Return the following from the records below: each line, word for word, starting with the line that contains "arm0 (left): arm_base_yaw" and going on through the line that contains "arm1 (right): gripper", with nothing outside that range.

[Records from a data source]
* * *

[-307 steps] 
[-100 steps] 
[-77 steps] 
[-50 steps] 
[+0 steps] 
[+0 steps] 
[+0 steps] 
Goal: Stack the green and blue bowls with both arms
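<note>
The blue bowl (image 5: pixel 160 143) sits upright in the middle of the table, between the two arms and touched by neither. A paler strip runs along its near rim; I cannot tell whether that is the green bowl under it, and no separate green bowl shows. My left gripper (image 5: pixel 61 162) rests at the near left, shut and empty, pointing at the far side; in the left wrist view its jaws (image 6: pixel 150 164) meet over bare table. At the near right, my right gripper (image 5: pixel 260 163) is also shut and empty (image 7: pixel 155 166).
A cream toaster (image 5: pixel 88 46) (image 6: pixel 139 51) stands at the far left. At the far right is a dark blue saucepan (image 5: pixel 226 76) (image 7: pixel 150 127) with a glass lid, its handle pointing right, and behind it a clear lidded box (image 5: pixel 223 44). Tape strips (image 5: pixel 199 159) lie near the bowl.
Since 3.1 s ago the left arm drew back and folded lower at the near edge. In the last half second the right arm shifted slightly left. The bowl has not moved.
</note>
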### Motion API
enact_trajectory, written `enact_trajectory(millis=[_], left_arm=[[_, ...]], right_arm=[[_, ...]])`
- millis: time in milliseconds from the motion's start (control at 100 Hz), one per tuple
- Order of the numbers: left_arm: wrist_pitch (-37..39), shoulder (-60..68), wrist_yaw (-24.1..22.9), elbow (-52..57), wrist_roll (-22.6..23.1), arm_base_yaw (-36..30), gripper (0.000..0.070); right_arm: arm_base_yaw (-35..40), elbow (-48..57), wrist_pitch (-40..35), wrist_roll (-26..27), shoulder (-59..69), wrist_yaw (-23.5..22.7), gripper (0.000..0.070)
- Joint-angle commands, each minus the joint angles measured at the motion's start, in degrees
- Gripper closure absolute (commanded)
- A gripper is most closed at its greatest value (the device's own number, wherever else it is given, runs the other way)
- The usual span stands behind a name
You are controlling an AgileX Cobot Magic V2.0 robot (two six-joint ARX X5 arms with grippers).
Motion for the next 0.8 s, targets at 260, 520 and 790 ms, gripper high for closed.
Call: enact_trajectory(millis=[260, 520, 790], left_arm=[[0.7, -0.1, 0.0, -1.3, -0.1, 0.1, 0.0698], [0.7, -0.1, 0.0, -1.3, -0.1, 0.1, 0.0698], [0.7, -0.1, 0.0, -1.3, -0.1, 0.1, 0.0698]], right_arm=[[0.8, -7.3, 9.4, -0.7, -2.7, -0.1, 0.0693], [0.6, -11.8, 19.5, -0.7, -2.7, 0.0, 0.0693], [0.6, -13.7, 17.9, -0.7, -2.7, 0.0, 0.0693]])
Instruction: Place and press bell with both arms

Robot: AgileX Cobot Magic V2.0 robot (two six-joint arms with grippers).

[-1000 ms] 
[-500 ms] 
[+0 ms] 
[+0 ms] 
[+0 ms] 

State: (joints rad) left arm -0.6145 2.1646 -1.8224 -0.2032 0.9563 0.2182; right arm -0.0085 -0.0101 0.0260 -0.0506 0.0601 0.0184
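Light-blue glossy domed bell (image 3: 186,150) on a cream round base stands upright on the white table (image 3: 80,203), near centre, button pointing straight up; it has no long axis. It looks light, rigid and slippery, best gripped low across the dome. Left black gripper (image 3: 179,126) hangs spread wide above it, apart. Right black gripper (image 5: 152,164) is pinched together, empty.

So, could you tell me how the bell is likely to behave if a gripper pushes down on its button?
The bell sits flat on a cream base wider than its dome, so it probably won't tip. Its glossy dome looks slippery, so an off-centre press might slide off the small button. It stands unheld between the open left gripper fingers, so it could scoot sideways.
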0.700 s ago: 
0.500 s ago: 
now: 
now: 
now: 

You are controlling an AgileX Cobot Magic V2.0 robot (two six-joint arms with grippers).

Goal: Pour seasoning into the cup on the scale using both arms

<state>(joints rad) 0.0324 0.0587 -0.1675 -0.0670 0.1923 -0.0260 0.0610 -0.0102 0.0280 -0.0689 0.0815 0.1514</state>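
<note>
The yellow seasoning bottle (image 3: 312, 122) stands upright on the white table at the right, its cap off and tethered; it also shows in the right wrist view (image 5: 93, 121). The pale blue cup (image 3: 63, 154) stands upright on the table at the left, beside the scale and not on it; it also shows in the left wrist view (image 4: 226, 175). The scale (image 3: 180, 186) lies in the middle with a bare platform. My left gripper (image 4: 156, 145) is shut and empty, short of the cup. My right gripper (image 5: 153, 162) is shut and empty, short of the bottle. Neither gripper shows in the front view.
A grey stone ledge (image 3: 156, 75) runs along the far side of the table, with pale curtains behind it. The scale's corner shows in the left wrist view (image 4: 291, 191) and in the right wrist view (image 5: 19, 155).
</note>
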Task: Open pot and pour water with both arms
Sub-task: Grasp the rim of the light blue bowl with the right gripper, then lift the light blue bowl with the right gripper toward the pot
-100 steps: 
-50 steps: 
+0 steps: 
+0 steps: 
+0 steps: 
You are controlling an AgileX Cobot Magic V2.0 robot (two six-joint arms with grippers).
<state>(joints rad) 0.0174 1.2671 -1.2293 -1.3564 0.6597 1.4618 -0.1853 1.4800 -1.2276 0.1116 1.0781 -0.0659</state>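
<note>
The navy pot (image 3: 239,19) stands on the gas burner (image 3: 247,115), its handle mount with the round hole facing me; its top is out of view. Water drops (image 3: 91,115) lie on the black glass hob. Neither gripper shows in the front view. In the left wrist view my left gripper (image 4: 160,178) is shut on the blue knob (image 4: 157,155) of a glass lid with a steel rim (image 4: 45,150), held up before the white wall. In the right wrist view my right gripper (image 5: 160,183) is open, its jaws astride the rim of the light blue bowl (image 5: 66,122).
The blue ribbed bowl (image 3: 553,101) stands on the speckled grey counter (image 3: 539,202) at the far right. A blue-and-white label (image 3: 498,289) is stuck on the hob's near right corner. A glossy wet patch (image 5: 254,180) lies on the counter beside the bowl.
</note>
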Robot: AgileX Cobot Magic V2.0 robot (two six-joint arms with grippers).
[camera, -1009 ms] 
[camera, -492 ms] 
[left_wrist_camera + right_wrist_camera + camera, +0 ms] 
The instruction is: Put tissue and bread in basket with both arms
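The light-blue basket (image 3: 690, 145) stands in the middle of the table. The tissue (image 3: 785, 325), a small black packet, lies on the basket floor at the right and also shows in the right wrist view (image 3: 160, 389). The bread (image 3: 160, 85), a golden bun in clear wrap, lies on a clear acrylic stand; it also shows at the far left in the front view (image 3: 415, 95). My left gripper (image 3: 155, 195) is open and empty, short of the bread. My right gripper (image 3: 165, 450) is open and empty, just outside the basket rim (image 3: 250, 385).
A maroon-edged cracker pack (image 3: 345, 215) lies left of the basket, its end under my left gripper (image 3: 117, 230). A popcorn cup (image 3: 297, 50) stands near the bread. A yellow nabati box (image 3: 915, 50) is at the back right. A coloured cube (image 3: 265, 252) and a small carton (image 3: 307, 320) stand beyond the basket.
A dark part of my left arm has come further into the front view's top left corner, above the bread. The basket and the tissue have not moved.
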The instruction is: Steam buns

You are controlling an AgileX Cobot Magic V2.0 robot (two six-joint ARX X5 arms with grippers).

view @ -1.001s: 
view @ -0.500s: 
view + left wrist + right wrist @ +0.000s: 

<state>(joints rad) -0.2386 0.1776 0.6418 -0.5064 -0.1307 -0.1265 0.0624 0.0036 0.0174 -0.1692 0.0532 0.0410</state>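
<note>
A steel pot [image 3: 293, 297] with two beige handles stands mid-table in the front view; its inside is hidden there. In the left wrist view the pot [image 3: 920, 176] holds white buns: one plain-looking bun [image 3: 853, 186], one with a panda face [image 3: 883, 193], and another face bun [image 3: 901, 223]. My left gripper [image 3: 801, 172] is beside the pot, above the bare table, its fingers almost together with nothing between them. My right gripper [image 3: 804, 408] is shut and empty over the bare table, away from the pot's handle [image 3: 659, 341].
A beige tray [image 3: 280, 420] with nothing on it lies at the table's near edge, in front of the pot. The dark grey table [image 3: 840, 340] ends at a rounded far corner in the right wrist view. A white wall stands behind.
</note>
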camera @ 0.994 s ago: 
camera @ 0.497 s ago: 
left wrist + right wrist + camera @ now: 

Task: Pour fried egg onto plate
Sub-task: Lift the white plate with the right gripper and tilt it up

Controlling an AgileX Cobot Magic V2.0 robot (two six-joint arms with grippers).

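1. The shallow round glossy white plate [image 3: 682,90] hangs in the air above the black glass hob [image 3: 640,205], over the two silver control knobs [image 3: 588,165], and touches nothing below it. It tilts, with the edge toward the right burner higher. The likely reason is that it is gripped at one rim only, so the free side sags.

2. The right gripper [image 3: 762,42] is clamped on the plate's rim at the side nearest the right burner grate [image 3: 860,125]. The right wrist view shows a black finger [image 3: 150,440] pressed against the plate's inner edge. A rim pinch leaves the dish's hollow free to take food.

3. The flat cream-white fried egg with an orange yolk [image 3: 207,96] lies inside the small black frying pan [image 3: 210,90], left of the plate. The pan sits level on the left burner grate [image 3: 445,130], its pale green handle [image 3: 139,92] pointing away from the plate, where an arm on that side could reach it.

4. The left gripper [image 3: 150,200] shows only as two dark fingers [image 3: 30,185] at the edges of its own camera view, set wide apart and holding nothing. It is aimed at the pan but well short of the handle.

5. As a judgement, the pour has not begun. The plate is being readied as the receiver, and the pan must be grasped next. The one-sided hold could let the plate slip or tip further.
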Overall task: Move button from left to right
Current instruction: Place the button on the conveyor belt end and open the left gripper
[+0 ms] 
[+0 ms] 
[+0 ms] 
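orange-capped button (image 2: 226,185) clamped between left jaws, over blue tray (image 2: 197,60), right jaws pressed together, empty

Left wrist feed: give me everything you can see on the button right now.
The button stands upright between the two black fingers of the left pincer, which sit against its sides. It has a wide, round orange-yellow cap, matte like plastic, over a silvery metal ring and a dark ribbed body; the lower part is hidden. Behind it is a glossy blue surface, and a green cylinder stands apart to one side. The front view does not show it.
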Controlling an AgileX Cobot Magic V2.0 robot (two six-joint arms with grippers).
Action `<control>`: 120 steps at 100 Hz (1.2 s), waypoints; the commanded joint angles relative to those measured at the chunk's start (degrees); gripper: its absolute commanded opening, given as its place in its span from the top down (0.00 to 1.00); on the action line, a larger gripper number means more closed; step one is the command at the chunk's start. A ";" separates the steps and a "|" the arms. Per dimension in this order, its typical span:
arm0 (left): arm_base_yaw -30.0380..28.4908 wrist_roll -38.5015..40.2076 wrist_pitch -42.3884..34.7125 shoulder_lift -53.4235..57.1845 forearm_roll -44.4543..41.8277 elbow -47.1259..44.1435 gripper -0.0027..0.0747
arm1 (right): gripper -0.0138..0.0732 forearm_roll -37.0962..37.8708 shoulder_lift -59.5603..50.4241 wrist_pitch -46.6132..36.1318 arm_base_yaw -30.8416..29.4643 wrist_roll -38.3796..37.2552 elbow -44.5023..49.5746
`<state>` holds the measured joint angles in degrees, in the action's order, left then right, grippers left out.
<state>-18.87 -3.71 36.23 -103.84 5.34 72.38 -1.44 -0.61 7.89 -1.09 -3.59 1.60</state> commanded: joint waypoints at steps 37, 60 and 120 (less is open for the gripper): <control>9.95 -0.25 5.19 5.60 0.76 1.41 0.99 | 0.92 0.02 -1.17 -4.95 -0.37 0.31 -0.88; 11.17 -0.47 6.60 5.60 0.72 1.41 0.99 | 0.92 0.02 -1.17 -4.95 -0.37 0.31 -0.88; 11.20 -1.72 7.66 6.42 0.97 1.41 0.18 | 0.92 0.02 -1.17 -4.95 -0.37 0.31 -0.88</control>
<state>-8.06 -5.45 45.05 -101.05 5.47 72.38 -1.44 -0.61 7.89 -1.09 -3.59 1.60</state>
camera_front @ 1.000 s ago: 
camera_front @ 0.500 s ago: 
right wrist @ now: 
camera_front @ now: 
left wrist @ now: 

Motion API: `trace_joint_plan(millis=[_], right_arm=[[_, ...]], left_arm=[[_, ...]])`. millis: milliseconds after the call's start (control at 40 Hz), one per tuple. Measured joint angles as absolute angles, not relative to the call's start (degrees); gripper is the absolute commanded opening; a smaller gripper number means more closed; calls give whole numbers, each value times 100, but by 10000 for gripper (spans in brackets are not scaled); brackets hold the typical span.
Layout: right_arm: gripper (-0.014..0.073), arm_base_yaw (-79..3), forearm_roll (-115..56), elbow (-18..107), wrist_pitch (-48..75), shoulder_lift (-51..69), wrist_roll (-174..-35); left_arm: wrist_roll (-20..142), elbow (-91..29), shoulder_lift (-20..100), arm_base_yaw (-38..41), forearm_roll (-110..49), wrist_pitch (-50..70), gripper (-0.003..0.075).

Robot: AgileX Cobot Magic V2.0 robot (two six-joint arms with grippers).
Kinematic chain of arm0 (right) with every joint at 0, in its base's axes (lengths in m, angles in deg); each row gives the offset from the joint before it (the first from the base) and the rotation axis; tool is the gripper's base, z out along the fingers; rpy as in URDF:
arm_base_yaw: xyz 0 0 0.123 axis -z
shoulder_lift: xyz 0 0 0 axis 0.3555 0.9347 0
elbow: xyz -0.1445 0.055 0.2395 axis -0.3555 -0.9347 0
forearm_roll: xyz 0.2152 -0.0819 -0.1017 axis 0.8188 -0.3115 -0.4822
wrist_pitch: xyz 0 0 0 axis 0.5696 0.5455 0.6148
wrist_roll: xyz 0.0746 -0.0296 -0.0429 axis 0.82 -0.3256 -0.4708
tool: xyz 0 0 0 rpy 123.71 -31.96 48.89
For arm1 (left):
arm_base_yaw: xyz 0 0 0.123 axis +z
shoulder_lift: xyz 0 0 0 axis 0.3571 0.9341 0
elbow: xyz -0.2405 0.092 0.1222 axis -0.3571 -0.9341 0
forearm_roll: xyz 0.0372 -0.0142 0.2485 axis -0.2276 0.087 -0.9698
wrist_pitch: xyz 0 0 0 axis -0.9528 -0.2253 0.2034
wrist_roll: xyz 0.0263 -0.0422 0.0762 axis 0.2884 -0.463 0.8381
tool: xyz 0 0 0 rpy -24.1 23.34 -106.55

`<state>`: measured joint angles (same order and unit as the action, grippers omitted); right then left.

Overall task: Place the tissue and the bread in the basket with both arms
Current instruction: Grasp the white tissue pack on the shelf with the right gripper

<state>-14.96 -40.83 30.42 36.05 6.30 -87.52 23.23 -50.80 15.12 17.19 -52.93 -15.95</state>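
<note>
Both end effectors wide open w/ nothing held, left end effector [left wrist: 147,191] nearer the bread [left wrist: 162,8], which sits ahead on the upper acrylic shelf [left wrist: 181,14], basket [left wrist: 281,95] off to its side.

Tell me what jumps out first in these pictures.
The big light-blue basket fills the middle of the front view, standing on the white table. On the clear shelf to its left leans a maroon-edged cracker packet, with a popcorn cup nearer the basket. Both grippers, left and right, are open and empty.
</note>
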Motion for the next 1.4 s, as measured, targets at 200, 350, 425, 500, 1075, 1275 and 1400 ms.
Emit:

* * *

◆ EXERCISE ANSWER ◆
arm0 (left): arm_base_yaw -30.0380..28.4908 wrist_roll -38.5015..40.2076 wrist_pitch -42.3884..34.7125 shoulder_lift -53.4235..57.1845 forearm_roll -44.4543..41.8277 elbow -47.1259..44.1435 gripper -0.0027..0.0747
arm1 (right): gripper -0.0138..0.0732 forearm_roll -37.0962..37.8708 shoulder_lift -59.5603..50.4241 wrist_pitch -46.6132..36.1318 arm_base_yaw -30.8416..29.4643 wrist_roll -38.3796..37.2552 elbow -44.5023..49.5746

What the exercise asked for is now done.